* EXERCISE BRIEF *
In your copy, include every line of the listing below exactly but none of the pictures.

##############################

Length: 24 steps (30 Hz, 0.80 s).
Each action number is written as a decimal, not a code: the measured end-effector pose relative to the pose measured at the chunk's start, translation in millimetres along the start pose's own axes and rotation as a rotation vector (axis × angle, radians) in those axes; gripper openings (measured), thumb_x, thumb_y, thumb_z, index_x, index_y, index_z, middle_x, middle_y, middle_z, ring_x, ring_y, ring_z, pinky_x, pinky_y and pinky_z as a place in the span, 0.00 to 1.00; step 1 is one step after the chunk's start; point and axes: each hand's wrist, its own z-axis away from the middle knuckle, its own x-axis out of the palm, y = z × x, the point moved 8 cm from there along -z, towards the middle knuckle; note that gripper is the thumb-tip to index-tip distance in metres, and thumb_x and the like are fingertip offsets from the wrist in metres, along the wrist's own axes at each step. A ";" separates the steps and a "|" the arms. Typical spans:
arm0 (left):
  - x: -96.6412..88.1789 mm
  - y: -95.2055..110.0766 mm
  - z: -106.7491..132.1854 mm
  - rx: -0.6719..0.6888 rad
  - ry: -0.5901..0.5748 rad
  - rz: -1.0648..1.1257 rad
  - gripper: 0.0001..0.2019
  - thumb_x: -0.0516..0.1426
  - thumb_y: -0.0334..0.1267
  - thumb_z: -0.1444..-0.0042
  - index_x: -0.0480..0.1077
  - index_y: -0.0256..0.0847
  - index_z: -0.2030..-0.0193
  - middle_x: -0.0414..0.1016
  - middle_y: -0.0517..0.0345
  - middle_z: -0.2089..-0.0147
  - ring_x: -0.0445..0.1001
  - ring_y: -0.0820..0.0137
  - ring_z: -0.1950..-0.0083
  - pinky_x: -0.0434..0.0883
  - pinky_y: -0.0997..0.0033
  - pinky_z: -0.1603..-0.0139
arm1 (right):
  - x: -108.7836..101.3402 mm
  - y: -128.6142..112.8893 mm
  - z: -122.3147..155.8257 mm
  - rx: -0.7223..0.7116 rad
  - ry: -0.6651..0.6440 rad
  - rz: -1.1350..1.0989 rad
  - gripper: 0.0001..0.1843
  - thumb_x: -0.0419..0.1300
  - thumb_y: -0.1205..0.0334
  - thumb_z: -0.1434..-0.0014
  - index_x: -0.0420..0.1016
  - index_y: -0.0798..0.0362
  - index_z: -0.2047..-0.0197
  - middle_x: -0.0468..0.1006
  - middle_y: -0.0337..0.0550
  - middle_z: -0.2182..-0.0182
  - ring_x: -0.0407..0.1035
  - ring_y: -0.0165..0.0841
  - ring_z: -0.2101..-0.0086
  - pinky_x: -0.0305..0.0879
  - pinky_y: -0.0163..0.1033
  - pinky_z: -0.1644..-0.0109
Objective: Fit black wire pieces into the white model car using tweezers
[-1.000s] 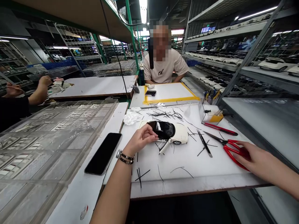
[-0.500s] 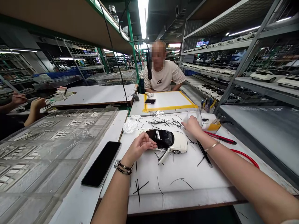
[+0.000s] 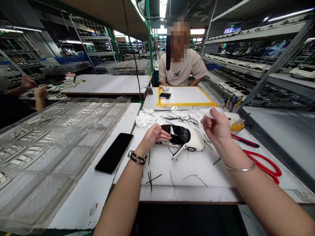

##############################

* OUTPUT *
Length: 24 steps (30 Hz, 0.80 s).
Each action number is written as a decimal, not a code: the measured end-effector pose relative to the pose measured at the chunk's start, translation in millimetres along the start pose's own axes and rotation as a rotation vector (axis × angle, radians) in those axes; gripper openings (measured), thumb_x, thumb_y, thumb_z, index_x, index_y, index_z, middle_x, middle_y, middle_z, ring_x, ring_y, ring_z, pinky_x, pinky_y and pinky_z as a place in the span, 0.00 to 1.00; step 1 is one step after the chunk's start; point and axes: each hand's wrist, its own z-axis away from the middle knuckle, its own x-axis out of the palm, y = z × x, the point moved 8 cm from there along -z, towards the middle knuckle; note that gripper is the thumb-tip to index-tip distance in metres, and thumb_x and the like are fingertip offsets from the wrist in metres, along the wrist's own axes at each step. A ";" separates the steps and a "|" the arms. Typical spans:
arm0 (left):
  - x: -96.6412..88.1789 mm
  - y: -95.2055..110.0766 mm
  - z: -106.7491..132.1854 mm
  - rx: -0.6719..0.6888 rad
  - ry: -0.5901..0.5748 rad
  - rz: -1.0648..1.1257 rad
  - gripper: 0.0001..0.2019
  - thumb_x: -0.0516..0.1426
  - thumb_y: -0.0334..0.1267
  - thumb_z: -0.1444..-0.0042
  - index_x: -0.0480..0.1077
  - index_y: -0.0256..0.0847
  - index_z: -0.2030..-0.0193
  - middle_x: -0.0414..0.1016
  - middle_y: -0.0517..0.0345
  - middle_z: -0.2089..-0.0147
  - ring_x: -0.0445..0.1001
  - ring_y: -0.0820..0.0137
  - ring_z: -0.1950..-0.0083
  - pinky_x: -0.0434..0.0883
  - pinky_y: -0.0997..0.0033
  - pinky_z: -0.1603..-0.0139
arm1 (right):
  - x: -108.7836..101.3402 mm
  - y: -128.6142..112.8893 mm
  - z: -122.3147..155.8257 mm
  - rx: -0.7223..0.7116 rad
  - ry: -0.6651..0.6440 rad
  - rz: -1.1350..1.0989 rad
  - gripper: 0.0001..0.1843
  - thumb_x: -0.0419..0.1300
  - thumb_y: -0.1205..0.0334
  - thumb_z: -0.1434..-0.0014
  - index_x: -0.0420..0.1016
  - index_y: -0.0798..0.0362
  - index_z: -0.2047..-0.0197
  - middle_x: -0.0468..0.1006
  - middle_y: -0.0337..0.0550
  - middle_z: -0.2182..-0.0182
  - ring_x: -0.0407..0.1035
  - ring_y: -0.0165..0.0841
  - ring_z: -0.2101..-0.0086
  - pinky_x: -0.0305..0.0879
  - pinky_y: -0.0163..0.1033
  - pinky_z: -0.1644..-0.0109
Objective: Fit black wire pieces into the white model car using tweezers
[-1.000s] 
[-0.500s] 
[+0.000s] 

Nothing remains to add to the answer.